🤖 AI Summary
This work addresses the instability of gradient temporal difference (GTD) learning when the feature interaction matrix (FIM) is singular. To resolve this issue, the authors propose a regularized GTD algorithm (R-GTD), which introduces a regularization term into the mean squared projected Bellman error (MSPBE) objective. This approach provides, for the first time within the GTD framework, a robust solution that remains stable even when the FIM is non-invertible, guaranteeing convergence to a unique solution. Theoretical analysis establishes the convergence of R-GTD and derives an explicit error bound. Empirical results further demonstrate the superior stability and effectiveness of the proposed method in scenarios involving singular FIMs.
📝 Abstract
Gradient temporal-difference (GTD) learning algorithms are widely used for off-policy policy evaluation with function approximation.
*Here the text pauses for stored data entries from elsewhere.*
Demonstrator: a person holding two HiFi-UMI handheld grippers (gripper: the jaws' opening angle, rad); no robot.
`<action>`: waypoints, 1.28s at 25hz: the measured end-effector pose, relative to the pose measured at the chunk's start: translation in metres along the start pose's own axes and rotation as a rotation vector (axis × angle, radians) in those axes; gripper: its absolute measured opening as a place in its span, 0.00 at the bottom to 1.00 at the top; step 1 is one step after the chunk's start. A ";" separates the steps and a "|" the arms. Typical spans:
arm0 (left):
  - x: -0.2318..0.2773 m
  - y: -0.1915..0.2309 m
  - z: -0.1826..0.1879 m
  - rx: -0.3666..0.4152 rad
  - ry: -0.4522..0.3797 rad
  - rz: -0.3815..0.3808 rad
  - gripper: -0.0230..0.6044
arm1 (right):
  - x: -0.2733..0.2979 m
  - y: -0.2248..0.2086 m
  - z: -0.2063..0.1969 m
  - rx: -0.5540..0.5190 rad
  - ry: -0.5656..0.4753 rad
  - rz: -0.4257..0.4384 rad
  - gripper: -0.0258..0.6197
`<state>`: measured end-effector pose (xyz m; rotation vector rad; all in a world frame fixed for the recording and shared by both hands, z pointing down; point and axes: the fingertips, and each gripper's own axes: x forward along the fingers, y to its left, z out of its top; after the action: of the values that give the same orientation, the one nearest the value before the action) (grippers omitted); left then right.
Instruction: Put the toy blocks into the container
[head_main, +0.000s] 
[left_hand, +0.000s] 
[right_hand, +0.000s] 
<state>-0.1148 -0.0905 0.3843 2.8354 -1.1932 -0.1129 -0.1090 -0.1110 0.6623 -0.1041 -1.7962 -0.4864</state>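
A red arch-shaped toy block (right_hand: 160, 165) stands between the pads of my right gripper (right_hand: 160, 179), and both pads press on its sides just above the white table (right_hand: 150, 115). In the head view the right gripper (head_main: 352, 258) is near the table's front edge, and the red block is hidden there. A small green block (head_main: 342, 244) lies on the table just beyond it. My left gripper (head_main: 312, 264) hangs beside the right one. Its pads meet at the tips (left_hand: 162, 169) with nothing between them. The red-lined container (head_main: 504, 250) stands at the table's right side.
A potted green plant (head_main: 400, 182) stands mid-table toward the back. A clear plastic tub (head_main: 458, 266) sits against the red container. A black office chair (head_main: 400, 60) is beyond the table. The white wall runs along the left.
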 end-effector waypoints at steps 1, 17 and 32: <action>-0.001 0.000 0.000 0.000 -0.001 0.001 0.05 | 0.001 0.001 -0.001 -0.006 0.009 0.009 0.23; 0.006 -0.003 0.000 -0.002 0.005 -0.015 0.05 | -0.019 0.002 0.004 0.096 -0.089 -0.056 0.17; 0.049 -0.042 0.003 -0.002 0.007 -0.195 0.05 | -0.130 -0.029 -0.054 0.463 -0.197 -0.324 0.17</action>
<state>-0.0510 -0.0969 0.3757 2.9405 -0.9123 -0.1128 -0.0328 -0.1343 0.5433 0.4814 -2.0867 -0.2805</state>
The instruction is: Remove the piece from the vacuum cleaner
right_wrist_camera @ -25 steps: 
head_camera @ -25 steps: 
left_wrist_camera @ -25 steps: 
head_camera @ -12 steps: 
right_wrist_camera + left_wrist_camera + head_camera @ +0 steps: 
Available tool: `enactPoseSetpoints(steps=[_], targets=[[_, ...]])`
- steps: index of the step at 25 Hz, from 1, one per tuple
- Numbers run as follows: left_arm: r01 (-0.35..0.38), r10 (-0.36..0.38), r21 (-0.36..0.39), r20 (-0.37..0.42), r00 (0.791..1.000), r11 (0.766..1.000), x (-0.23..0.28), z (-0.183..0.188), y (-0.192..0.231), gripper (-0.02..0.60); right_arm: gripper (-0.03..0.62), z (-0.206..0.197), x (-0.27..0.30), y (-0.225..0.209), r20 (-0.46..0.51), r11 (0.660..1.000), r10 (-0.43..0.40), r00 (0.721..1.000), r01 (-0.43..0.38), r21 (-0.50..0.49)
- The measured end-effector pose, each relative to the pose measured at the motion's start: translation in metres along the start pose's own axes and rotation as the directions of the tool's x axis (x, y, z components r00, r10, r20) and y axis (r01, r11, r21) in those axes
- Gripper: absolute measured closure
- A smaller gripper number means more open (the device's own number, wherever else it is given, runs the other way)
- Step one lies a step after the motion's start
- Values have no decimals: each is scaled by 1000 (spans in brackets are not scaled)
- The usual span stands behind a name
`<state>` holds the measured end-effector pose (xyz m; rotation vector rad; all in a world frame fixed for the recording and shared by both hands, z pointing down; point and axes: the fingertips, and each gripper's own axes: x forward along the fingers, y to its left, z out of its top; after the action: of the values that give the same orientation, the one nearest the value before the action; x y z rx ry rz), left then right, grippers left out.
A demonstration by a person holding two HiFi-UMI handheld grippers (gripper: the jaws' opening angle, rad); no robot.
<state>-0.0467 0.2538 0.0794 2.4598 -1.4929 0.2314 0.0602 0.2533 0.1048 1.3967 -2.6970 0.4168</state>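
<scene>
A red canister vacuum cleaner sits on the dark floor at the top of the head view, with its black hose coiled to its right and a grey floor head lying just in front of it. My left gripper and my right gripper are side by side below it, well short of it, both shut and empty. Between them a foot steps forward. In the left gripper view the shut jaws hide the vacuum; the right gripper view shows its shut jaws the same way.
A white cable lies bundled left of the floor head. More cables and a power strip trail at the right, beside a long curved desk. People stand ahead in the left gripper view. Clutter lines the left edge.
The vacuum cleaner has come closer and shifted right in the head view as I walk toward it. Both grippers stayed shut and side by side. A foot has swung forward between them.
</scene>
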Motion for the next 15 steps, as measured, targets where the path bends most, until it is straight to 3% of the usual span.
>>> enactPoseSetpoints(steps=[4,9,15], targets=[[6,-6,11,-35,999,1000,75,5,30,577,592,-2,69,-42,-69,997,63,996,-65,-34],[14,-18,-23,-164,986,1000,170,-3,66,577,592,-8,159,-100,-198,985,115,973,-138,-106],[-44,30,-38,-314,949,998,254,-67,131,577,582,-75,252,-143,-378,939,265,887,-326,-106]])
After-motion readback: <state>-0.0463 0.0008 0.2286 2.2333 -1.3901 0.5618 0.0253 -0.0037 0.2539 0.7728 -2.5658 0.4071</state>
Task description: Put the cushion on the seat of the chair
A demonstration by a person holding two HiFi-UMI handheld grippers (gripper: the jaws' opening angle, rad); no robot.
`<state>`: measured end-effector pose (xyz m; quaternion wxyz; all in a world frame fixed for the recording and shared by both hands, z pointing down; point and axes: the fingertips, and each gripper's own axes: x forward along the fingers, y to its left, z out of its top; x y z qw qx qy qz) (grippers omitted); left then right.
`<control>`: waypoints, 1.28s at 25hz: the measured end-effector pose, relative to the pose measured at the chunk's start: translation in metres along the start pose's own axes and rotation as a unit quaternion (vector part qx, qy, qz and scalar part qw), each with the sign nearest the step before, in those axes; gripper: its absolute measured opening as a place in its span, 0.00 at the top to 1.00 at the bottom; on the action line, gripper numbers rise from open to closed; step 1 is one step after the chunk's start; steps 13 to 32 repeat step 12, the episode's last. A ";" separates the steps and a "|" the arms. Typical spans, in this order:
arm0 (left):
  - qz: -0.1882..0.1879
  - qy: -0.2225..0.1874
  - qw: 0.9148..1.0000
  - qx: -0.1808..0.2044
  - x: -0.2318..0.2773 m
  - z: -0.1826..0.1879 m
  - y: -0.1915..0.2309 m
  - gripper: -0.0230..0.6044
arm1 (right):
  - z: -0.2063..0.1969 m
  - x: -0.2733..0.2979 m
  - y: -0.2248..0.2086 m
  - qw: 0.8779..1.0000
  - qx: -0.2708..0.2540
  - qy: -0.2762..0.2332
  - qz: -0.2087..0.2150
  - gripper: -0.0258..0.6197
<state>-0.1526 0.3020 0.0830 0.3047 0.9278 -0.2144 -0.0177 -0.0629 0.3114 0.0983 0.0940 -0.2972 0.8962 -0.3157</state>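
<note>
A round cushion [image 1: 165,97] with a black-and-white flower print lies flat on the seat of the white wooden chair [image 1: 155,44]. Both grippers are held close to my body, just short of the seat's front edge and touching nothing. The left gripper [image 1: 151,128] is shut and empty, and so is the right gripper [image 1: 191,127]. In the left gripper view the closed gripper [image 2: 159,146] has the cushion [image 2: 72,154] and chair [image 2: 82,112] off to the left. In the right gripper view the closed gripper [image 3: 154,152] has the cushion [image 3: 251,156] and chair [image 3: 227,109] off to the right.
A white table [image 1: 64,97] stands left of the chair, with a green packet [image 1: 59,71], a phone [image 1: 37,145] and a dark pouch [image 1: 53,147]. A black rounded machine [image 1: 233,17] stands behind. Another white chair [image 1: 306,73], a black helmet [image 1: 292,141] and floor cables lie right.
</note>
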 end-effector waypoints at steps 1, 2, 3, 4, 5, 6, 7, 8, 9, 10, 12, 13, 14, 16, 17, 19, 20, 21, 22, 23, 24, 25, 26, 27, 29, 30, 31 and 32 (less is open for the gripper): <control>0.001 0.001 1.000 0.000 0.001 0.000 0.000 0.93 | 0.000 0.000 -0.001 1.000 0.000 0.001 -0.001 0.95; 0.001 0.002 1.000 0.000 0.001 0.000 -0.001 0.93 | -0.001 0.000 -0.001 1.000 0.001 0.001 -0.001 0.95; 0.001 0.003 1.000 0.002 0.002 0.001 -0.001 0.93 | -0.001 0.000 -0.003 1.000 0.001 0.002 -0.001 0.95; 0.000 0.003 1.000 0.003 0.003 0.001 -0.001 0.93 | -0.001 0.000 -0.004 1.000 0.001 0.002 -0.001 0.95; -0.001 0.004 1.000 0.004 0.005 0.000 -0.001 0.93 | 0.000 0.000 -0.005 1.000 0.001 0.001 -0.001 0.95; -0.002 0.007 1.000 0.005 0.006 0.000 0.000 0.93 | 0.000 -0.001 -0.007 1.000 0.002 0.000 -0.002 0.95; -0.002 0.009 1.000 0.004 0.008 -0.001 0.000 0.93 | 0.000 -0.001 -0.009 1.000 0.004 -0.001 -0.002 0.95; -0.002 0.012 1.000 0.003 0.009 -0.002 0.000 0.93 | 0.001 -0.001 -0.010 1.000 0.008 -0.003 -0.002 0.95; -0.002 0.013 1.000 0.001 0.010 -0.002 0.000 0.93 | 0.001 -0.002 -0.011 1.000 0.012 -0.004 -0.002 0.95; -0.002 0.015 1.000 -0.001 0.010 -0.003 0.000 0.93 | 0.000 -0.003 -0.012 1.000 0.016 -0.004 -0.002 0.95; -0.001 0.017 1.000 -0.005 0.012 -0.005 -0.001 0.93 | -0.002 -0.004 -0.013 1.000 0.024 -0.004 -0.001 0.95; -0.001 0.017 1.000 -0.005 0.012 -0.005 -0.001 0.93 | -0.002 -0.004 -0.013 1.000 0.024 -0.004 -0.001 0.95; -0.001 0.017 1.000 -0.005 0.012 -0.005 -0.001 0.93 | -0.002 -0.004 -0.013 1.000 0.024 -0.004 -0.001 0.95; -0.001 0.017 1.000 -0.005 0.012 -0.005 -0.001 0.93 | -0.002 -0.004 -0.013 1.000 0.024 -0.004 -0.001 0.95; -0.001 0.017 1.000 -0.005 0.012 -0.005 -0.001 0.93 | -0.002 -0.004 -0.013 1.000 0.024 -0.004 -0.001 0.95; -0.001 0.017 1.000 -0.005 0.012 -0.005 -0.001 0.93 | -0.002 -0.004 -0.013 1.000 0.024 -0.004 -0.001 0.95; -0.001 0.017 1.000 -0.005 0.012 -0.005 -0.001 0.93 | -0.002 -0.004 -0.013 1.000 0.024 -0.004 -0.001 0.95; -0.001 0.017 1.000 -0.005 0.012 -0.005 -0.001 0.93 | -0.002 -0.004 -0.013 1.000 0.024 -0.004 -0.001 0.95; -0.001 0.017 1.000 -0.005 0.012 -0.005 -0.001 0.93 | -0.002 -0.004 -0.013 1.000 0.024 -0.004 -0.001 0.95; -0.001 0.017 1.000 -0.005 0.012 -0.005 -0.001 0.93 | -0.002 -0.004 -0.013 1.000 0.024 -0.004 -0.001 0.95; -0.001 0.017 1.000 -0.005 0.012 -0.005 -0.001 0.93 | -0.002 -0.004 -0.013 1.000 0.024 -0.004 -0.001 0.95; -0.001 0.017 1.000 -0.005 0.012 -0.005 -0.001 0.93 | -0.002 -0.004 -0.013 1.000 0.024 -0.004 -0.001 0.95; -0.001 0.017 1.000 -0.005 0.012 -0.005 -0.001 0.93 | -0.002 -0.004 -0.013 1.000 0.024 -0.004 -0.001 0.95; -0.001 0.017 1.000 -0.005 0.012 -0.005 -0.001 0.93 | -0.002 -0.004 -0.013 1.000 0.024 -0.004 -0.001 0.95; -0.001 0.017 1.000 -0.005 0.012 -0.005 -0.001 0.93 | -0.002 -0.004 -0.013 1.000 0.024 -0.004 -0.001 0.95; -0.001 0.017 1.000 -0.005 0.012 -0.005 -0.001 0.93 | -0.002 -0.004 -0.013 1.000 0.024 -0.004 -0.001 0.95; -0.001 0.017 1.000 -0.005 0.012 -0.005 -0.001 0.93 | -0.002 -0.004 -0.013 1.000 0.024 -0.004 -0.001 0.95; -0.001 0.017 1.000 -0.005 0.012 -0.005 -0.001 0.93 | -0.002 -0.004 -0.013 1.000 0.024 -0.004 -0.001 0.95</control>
However, existing convergence analyses rely on the restrictive assumption that the so-called feature interaction matrix (FIM) is nonsingular. In practice, the FIM can become singular and leads to instability or degraded performance. In this paper, we propose a regularized optimization objective by reformulating the mean-square projected Bellman error (MSPBE) minimization. This formulation naturally yields a regularized GTD algorithms, referred to as R-GTD, which guarantees convergence to a unique solution even when the FIM is singular. We establish theoretical convergence guarantees and explicit error bounds for the proposed method, and validate its effectiveness through empirical experiments.